■ **Task statement**:
What lines below contain the string "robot"? List them all.

■ **Record excerpts**:
--------
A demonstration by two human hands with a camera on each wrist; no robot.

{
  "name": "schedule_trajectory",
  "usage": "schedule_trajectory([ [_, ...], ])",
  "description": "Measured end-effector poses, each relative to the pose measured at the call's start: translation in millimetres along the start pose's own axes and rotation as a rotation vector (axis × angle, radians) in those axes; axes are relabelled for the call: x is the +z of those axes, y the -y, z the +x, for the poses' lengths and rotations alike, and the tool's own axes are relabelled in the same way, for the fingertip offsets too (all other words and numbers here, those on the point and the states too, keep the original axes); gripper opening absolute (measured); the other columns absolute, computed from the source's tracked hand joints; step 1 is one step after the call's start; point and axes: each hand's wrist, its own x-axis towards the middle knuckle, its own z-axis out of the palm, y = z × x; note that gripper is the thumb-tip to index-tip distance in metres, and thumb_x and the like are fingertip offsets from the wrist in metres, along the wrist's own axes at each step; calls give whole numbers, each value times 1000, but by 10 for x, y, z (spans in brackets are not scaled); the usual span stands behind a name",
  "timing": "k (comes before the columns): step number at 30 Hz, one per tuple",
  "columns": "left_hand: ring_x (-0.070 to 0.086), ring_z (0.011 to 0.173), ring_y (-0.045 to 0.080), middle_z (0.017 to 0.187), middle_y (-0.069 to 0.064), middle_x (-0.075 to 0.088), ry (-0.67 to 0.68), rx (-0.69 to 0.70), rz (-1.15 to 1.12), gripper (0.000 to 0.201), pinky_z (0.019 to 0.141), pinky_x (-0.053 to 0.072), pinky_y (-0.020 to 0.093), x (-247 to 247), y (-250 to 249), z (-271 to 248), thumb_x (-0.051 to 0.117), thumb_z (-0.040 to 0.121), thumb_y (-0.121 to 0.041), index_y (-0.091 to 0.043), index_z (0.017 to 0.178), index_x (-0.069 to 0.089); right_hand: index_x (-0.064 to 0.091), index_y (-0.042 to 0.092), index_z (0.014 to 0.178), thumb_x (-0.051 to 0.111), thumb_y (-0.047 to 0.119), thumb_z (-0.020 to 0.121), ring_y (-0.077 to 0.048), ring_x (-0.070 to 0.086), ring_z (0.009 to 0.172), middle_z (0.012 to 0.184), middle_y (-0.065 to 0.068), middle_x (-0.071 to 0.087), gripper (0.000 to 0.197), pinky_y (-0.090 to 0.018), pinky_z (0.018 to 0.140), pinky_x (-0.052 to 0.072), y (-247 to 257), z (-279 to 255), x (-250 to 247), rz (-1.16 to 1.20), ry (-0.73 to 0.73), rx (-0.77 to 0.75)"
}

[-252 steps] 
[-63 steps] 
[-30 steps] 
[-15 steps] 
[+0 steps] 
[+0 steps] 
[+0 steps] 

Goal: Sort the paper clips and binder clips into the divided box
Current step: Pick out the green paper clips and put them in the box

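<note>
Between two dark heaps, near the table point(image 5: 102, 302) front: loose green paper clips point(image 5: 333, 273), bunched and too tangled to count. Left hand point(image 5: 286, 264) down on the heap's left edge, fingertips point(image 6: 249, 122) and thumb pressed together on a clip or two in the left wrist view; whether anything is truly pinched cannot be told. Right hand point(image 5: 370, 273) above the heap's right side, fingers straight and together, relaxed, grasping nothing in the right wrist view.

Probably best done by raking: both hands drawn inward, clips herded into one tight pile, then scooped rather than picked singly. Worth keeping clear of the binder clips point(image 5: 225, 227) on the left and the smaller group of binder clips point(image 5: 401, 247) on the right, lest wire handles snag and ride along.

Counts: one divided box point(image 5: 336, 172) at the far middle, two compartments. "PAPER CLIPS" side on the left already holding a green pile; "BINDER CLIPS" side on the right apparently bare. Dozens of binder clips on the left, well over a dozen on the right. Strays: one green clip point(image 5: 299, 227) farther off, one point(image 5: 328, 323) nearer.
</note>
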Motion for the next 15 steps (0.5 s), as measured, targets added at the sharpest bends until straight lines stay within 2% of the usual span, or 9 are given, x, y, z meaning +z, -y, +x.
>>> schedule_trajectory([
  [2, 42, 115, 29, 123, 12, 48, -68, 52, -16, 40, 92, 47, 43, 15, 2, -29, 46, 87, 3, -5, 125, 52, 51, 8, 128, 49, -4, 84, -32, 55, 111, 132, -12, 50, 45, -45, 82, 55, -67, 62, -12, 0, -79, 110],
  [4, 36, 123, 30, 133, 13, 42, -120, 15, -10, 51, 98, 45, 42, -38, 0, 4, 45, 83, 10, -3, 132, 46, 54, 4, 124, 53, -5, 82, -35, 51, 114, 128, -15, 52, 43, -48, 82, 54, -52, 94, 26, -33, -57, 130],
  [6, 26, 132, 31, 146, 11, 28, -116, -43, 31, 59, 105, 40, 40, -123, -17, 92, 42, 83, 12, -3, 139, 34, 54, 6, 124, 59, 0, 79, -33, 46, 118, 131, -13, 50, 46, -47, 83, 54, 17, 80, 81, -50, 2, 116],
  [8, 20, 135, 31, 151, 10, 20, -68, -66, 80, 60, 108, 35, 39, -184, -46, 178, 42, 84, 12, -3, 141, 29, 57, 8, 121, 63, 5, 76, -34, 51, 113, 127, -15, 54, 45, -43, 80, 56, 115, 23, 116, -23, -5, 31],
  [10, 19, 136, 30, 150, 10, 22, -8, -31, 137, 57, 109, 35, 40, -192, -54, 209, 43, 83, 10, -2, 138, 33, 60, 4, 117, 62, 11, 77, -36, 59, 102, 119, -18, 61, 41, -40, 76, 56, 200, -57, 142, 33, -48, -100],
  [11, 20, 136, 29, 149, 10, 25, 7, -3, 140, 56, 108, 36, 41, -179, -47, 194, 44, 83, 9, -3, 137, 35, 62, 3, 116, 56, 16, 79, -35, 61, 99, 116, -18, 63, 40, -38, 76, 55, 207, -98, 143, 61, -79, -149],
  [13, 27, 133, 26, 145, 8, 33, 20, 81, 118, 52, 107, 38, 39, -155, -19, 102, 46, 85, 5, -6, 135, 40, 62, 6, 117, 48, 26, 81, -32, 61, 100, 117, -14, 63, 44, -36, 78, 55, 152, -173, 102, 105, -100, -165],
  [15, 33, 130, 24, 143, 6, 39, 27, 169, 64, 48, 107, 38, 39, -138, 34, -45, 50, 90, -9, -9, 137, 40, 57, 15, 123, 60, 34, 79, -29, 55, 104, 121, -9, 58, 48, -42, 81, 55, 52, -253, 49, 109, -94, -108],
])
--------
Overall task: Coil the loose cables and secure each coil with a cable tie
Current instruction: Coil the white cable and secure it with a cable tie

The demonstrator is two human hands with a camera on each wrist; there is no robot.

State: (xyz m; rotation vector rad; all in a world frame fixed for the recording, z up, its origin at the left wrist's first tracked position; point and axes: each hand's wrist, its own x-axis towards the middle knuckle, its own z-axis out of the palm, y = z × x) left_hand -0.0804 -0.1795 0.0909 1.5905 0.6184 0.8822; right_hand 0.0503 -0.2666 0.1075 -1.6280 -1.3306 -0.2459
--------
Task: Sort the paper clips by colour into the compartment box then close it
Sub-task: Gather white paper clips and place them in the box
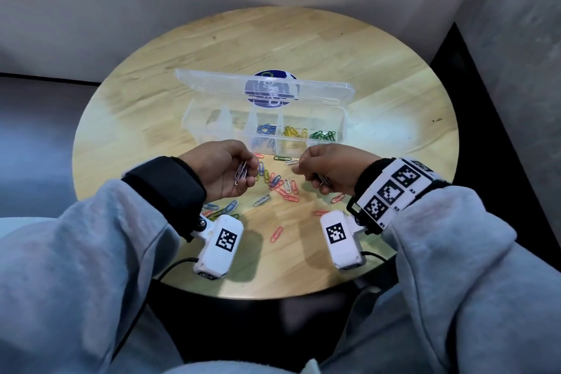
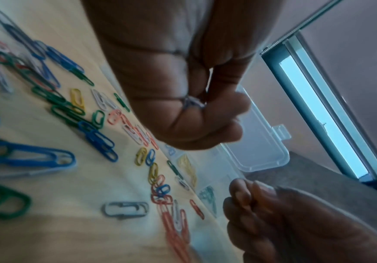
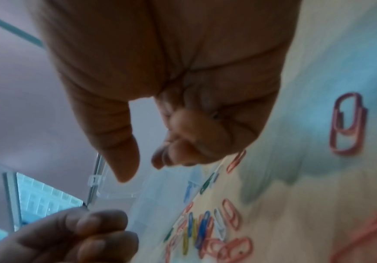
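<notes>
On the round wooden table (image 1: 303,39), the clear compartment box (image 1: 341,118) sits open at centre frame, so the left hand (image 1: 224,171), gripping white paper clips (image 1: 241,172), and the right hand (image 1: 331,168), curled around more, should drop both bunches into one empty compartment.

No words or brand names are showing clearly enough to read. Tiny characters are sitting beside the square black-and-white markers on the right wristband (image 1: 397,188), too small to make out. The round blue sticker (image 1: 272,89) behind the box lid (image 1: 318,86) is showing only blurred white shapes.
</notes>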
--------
■ **Task answer**:
A demonstration by two human hands with a camera on each wrist; no robot.
The demonstrator is two human hands with a camera on each wrist; there is no robot.

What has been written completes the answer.